Jerry Haynes uses his expert comic skills to make the priggish old professor a harmless buffoon instead of an out-and-out villain. Tippi Hunter's Ruth sounds an awful lot like other characters she's played (including Truvy in Contemporary Theatre's Steel Magnolias), but she's a pro at taking her time to get a laugh. As the grandma--forgot to mention that there's an old lady who toddles onstage once or twice--Gene Raye Price is years too young for the part but in her big gray wig bears a striking resemblance to the great Shelley Winters.

Besides Elliott's, the other standout performance here is Emily Scott Banks as the maiden niece, Sara. Her long speech at the end of Act 2 is delicately acted and utterly heartbreaking. And when she blurts "I'm ugly!" to her beautiful nemesis Helen, she says it with such naked self-awareness that you hope for just a moment that the good doctor will come to his senses, stride through the doorway and sweep her off her feet.
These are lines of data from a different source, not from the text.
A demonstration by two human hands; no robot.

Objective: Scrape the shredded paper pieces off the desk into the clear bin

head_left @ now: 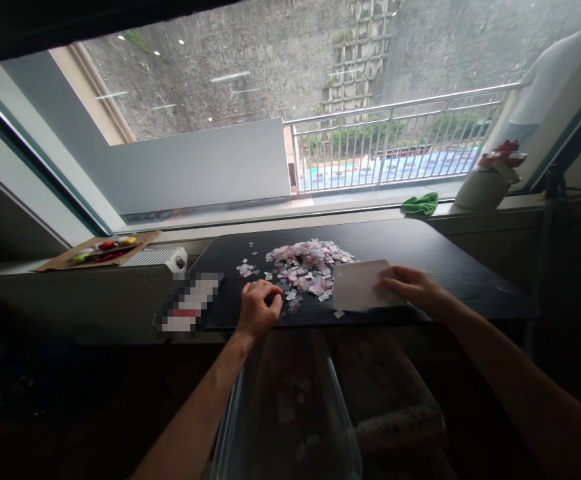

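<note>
Paper scraps (306, 255) lay heaped on the black table (470, 293); the right hand (418, 288) pinched a white card (356, 285) beside them, the left hand (259, 308) curled loosely, contents unclear. Scraping seemed underway, apparently calling for a low card edge.

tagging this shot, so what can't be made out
All in the head view:
Pixelated item: any print, masked by blocks
Paper bits: any print, too small
Clear bin: most contents, lost in shadow
Person outside: cut off by right edge
Left hand: anything pinched, hidden by fingers
</note>
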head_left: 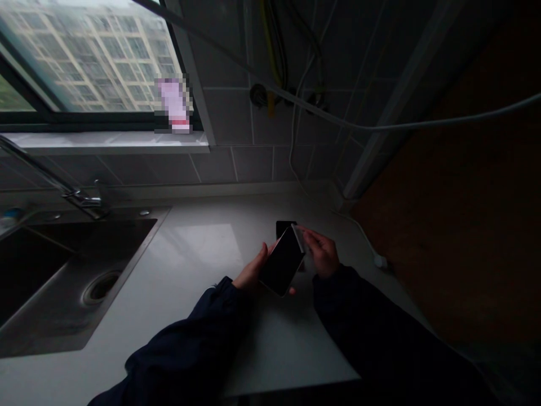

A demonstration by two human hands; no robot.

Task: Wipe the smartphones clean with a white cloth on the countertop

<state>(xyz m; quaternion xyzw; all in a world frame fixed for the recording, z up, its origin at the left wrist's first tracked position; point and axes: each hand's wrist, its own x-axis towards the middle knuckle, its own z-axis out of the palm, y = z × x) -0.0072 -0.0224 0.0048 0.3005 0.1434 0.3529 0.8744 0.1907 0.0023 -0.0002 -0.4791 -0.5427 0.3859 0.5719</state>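
Observation:
My left hand (253,269) is closed around a smartphone (282,264), its dark screen facing up and its body tilted over the counter. The thumb lies along the left side, and a fingertip shows past the lower right edge. At the phone's upper right end, my right hand (323,252) has its fingers pinched on a thin pale strip (298,239); what the strip is made of I cannot tell. Behind the phone, a flat black object (285,227) rests on the white countertop (203,316), partly covered by the phone and hands.
To the left is a steel sink (122,270) with a chrome faucet (82,200). A window (105,62) stands above it, with a blurred pinkish patch at its corner. A white cable (367,127) hangs across the view, and a white plug (380,261) lies near the counter's right edge.

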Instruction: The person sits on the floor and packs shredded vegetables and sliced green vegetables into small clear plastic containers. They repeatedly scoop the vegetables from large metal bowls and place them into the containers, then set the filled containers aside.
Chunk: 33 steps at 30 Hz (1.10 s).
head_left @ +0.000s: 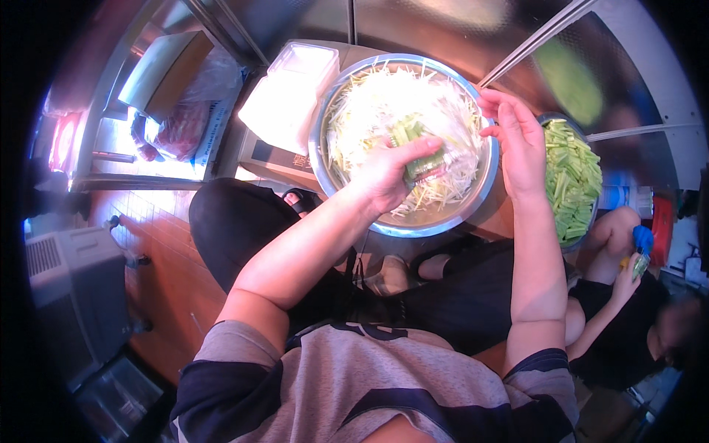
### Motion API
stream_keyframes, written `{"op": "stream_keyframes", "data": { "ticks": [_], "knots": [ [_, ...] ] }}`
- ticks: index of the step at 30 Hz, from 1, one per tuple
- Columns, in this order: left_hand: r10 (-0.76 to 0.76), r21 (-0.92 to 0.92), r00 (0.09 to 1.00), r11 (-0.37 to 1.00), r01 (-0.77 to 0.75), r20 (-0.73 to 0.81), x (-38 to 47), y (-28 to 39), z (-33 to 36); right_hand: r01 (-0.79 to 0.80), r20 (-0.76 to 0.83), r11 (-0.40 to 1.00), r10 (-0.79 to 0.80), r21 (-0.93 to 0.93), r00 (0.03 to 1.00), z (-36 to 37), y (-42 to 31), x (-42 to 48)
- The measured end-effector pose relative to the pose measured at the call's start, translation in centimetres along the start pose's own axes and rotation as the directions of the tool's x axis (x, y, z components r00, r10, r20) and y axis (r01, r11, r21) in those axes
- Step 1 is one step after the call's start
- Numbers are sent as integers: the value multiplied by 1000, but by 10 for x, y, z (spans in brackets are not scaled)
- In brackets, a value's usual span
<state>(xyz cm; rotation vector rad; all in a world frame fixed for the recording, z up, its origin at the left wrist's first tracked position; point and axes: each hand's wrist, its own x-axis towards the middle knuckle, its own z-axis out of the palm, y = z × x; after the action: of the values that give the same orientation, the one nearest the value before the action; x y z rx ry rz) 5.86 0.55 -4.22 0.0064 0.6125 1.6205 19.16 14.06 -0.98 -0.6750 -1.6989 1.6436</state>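
Note:
My left hand [385, 177] grips a small clear plastic container [425, 169] with cut green vegetable pieces inside. It is held above a wide metal basin [399, 228] filled with pale shredded vegetable [360, 119]; glare washes out the middle of the heap. At the basin's right rim, my right hand [519, 147] is raised with fingers bent and apart, and I see nothing held in it. Just beyond that forearm stands a bowl of cut green stalks [573, 177], partly hidden by the arm.
Clear plastic boxes [304, 72] are stacked left of the basin on a cardboard box [271, 160]. Metal panels [421, 27] rise behind. A seated person [615, 326] at right holds a small green-filled pack [641, 266]. A wheeled grey appliance [77, 277] stands at left.

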Motion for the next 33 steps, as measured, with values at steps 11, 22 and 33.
{"op": "stream_keyframes", "data": {
  "ticks": [11, 22, 33],
  "knots": [
    [-71, 132, 982, 990, 48, 177, 0, -1, -2, -150, 229, 933, 232, -327, 946, 4, 12, -12],
    [-124, 191, 978, 977, 91, 169, -3, 4, -2, 144, 191, 563, 27, -814, 981, 3, -8, -12],
    [-148, 382, 960, 923, 49, 236, 7, 6, -10, -274, 267, 681, 118, 679, 956, -33, -13, 14]
  ]
}}
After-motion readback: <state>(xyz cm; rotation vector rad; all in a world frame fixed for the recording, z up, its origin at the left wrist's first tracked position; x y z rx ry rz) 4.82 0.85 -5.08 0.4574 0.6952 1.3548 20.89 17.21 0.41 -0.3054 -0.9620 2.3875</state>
Over in the Teatro Dallas space for just two more performances is John Fullinwider's Bridges, a new play with its heart in the right place but too many words in its characters' mouths. Fullinwider, not a strong actor, plays Isaac Rainwater, a teacher and activist. When Prince Mason (David Jones Butler, who also directed), a leader among the homeless who live under a Dallas overpass, is murdered, Rainwater sees ties to City Hall and the police.

The script, based on Fullinwider's experiences during Dallas' 1984 push to become an Olympic host city, plays like an extended Law & Order, sans crisp humor and quick cuts. Spanning two and a half hours, Bridges works as a piece of theater only when the homeless characters swap stories. That feels fresh and authentic. The rest is painfully didactic.